Pulsatile tinnitus is often idiopathic however the single most identifiable cause is Benign Intracranial Hypertension. BIH is typically identified in young obese females and is associated with symptoms such as headache, dizziness, aural fullness and visual disturbance. These patients usually don't have hydrocephalus or neurologic deficits and show improvement with the administration of Diamox.

Glomus tumors , vascular malformations, and carotid artery stenosis are additional sources of pulsatile tinnitus. These abnormalities are typically evaluated with vascular studies such as angiogram, MRA, CT angiogram and carotid doppler. They are managed according to their location and identity with treatments such as surgical removal, embolization, or repair of carotid stenosis.

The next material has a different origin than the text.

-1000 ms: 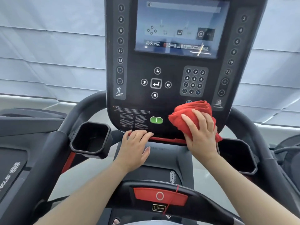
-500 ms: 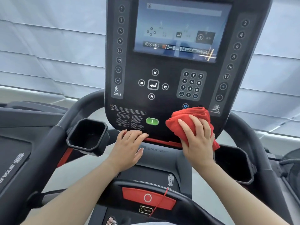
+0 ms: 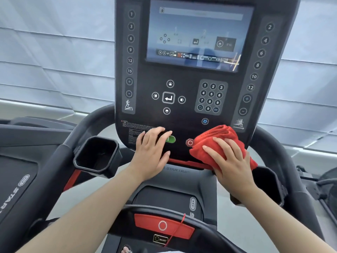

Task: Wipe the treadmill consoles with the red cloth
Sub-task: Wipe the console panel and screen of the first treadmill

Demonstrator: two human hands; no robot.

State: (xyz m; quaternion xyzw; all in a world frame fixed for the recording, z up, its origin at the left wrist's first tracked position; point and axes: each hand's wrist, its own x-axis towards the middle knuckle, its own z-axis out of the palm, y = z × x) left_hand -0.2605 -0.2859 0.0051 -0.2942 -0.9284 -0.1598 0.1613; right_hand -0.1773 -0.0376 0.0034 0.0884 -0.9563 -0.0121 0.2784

Palatal myoclonus is a condition were the muscles of the soft palate (tensor veli palatini, levator palatini)begin to spasm and pull on the eustachian tube orifice. This results in an audible "clicking" which can be quite distressing for patients. The clicking can often be heard by others in observance. Treatment of palatal myoclonus involves management with anxiolytics, anticonvulsants, and Botulinum toxin.

In summary, the causes of pulsatile and nonpulsatile tinnitus can be quite varied requiring many methods of evaluation and management. Often there is no suitable treatment of cure however for those that can be helped treatment can be life changing.